In the records below, find each line with the word "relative" and copy it.
─── SOURCE RECORDS ───
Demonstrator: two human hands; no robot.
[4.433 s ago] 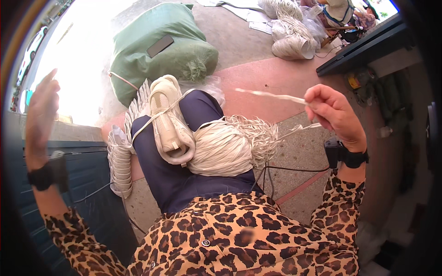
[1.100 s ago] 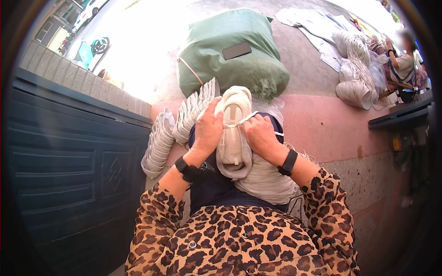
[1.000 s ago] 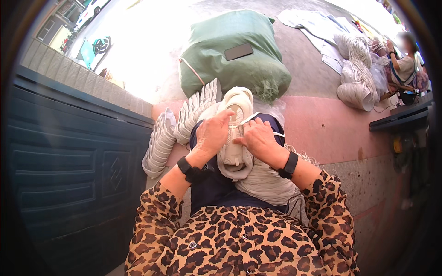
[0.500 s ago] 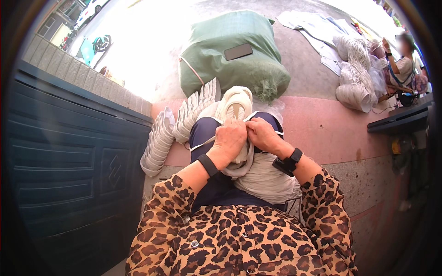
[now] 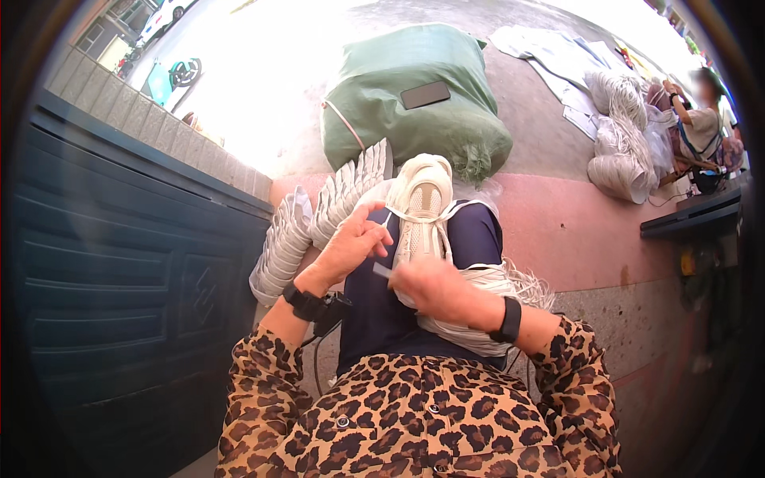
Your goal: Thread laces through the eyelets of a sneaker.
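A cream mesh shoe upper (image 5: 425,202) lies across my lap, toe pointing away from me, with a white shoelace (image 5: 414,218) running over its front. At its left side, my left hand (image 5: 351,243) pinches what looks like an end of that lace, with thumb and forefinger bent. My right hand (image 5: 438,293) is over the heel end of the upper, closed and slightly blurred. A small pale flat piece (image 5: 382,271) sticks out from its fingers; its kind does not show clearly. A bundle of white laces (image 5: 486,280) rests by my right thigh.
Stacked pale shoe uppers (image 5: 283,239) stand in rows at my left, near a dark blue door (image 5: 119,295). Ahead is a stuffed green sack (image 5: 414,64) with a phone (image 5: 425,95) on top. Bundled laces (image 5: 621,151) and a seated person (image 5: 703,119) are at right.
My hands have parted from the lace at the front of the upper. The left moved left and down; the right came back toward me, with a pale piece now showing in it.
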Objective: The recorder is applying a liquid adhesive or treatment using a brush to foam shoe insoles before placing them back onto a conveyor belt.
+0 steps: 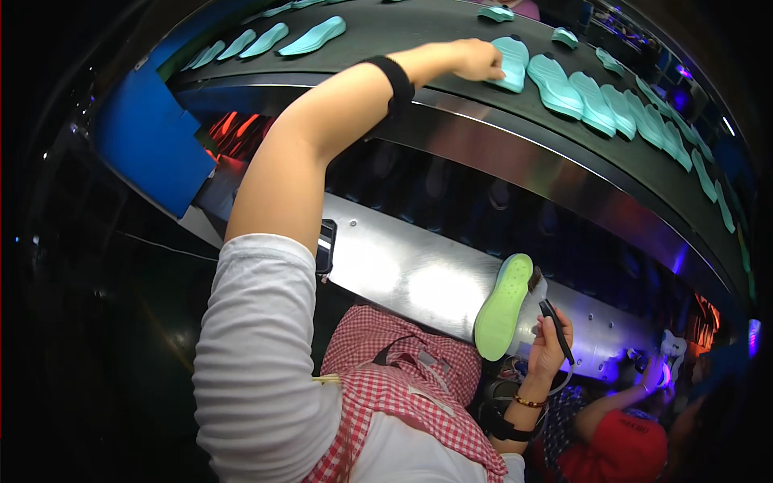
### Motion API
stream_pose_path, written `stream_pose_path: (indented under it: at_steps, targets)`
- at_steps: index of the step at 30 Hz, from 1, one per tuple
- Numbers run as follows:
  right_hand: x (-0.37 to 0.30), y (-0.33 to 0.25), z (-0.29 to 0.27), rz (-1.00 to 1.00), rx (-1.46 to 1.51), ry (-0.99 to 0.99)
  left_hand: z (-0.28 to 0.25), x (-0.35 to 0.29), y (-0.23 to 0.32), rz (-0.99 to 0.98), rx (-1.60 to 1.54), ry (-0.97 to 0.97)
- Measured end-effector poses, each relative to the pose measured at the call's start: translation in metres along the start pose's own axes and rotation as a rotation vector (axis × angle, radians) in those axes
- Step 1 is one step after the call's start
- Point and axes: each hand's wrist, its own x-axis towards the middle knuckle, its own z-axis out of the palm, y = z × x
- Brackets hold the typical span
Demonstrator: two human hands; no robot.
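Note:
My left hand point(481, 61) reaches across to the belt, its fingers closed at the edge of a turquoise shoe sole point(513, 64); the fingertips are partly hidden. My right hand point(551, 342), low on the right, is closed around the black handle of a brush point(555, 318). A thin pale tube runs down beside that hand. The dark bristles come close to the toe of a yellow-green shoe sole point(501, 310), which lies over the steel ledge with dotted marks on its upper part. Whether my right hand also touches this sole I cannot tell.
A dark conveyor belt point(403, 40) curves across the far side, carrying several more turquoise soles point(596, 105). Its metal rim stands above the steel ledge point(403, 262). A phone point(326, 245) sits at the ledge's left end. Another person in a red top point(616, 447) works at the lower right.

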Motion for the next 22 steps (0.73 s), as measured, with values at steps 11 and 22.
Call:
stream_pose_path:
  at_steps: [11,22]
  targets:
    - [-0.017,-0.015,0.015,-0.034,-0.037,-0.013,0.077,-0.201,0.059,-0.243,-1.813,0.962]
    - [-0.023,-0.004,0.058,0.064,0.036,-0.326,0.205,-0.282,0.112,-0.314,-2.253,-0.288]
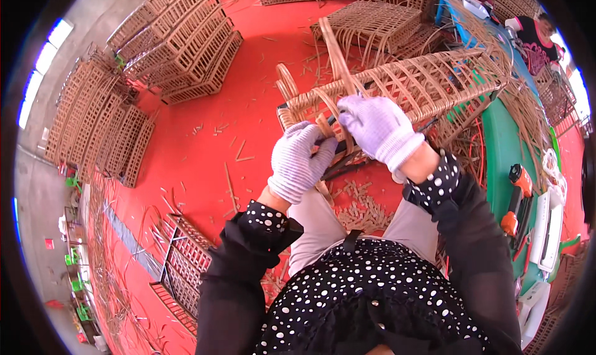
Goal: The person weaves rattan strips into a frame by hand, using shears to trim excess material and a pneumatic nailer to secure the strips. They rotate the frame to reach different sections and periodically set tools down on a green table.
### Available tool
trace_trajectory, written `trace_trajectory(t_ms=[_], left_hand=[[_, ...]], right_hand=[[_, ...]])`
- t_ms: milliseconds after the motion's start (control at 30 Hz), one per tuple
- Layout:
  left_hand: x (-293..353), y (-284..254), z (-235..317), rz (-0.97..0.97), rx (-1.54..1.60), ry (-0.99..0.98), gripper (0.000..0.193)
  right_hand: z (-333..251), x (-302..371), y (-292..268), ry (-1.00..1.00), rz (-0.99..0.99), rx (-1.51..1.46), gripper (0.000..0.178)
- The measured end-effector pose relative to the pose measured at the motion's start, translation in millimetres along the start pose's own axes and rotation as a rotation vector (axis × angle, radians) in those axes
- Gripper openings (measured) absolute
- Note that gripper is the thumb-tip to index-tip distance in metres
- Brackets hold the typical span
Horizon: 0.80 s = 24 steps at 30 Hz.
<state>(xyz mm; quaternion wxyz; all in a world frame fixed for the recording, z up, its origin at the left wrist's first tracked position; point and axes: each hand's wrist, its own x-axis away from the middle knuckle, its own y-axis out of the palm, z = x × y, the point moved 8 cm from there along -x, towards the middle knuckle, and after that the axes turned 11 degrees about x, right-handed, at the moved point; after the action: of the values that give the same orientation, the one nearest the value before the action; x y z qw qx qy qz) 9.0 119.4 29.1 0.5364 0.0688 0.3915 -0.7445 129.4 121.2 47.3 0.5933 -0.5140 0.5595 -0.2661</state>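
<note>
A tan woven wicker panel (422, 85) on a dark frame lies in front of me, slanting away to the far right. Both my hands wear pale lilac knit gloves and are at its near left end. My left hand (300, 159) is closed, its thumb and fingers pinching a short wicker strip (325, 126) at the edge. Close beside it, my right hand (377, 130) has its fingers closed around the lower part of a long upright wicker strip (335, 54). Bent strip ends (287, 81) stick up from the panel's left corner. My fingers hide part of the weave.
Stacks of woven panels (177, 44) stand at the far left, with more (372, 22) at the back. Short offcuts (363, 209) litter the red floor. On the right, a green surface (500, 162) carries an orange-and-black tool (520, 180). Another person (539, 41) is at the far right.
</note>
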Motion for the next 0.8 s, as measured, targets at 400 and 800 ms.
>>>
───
**RESPONSE:**
- Measured end-effector poses, each relative to the pose measured at the call's start: translation in metres along the start pose's own axes and rotation as a rotation vector (axis × angle, radians) in those axes
- The measured end-effector pose relative to the pose measured at the motion's start, translation in millimetres along the start pose's own axes and rotation as a rotation vector (axis × angle, radians) in those axes

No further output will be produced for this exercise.